Introducing the Persistent Memory Development Kit

ID 659735
Updated 5/22/2020
Version Latest
Public

author-image

By

The unique properties of persistent memory that make it special, also add new challenges around writing software for it. Anyone who has researched or developed code for persistent memory can testify to this. To make your job easier, Intel created the Persistent Memory Development Kit (PMDK). The team of PMDK developers envisioned it to be the standard library for all things persistent memory that would provide solutions to the everyday challenges of persistent memory programming.

This article is adapted from Chapter 5 of Programming Persistent Memory, A Comprehensive Guide For Developers. This book is available for purchase or free download from Springer.

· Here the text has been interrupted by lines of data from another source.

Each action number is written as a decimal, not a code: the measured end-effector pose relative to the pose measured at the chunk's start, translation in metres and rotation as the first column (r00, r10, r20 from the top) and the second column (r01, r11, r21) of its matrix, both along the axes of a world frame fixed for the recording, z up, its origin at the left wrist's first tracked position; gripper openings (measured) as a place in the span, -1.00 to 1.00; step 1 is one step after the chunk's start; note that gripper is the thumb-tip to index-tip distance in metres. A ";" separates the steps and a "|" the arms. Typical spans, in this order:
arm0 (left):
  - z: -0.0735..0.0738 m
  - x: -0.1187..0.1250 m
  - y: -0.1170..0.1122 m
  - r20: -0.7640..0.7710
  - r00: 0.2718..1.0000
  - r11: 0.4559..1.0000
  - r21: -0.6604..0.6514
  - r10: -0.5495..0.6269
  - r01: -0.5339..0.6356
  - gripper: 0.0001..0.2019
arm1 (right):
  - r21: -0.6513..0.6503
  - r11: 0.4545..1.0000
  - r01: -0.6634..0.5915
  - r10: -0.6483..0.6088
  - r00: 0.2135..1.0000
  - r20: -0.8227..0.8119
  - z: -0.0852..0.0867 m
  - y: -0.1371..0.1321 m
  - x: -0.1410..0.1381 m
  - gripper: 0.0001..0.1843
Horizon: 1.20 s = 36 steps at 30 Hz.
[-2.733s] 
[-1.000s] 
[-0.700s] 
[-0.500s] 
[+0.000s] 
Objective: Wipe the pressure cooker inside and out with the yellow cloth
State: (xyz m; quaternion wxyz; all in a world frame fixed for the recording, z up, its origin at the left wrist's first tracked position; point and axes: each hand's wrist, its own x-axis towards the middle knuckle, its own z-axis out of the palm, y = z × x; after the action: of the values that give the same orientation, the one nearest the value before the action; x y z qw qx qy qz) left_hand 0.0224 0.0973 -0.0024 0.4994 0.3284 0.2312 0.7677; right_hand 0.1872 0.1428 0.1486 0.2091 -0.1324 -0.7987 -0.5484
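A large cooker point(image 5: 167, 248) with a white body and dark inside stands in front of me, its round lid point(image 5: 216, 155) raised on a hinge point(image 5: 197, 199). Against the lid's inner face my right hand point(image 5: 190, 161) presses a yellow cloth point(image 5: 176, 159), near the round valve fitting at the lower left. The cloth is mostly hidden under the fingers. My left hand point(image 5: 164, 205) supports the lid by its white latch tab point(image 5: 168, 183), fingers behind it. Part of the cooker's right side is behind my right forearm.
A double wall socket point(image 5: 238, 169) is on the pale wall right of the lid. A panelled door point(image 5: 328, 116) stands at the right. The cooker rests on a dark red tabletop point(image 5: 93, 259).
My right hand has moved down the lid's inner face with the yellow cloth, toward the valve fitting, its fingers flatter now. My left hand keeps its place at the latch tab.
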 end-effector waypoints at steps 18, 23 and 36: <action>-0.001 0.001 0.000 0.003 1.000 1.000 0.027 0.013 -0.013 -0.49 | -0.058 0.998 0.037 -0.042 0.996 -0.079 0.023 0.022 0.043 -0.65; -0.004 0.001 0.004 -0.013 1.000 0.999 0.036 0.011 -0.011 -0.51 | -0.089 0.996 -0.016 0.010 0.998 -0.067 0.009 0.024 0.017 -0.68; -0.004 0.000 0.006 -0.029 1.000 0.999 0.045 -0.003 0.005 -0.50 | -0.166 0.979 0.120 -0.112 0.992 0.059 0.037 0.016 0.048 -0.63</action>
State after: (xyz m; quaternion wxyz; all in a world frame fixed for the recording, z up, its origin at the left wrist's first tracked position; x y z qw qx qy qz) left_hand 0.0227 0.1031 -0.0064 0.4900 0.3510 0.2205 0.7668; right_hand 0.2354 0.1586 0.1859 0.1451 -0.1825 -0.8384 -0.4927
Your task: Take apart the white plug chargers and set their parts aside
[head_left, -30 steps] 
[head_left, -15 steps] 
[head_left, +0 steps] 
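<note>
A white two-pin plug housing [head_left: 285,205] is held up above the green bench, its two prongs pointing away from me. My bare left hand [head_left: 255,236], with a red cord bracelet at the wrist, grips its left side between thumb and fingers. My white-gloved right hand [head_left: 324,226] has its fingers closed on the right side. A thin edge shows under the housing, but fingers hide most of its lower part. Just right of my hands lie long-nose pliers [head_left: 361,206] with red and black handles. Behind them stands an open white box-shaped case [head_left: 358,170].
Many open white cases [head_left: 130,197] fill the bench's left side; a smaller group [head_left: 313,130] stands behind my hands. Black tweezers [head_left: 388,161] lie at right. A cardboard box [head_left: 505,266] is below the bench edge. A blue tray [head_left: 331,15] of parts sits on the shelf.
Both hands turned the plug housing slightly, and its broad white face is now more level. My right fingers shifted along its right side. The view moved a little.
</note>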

Infographic showing persistent memory development kit ecosystem

Background

The PMDK has evolved to become an extensive collection of open-source libraries and tools for application developers and system administrators to simplify managing and accessing persistent memory devices. It was developed alongside evolving support for persistent memory in operating systems, which ensures the libraries take advantage of all the features exposed through the operating system interfaces.

The PMDK libraries build on the Storage Networking Industry Association Non-Volatile Memory (SNIA NVM) programming model. The libraries extend the model to varying degrees, some by simply wrapping around the primitives exposed by the operating system with easy-to-use functions and others by providing complex data structures and algorithms for use with persistent memory. This flexibility means you are responsible for making an informed decision about which level of abstraction is the best for your use case.

Although the PMDK was created by Intel to support its hardware products, Intel is committed to ensuring the libraries and tools are both vendor and platform-neutral. Thus, PMDK is not tied to Intel processors or Intel persistent memory devices. It can be made to work on any other platform that exposes the necessary interfaces through the operating system, including Linux and Microsoft Windows. We welcome and encourage contributions to PMDK from individuals, hardware vendors, and ISVs. The PMDK has a BSD 3-Clause License, allowing developers to embed it in any software, whether it’s open-source or proprietary. Thus enabling you to pick and choose individual components of PMDK by integrating only the bits of code required.

The PMDK is available at no cost on GitHub and has a dedicated web site. Man pages are delivered with PMDK and are available online under each library’s page.

An active, persistent memory community is available through Google Forums. This forum allows developers, system administrators, and others with interest in persistent memory to ask questions and get assistance; this forum is a great resource.

Choosing the Right Semantics

With so many libraries available within the PMDK, it is essential to consider your options carefully. The PMDK offers two library categories:

  1. Volatile libraries are for use cases that only wish to exploit the capacity of persistent memory.
  2. Persistent libraries are for use in software that wishes to implement fail-safe persistent memory algorithms.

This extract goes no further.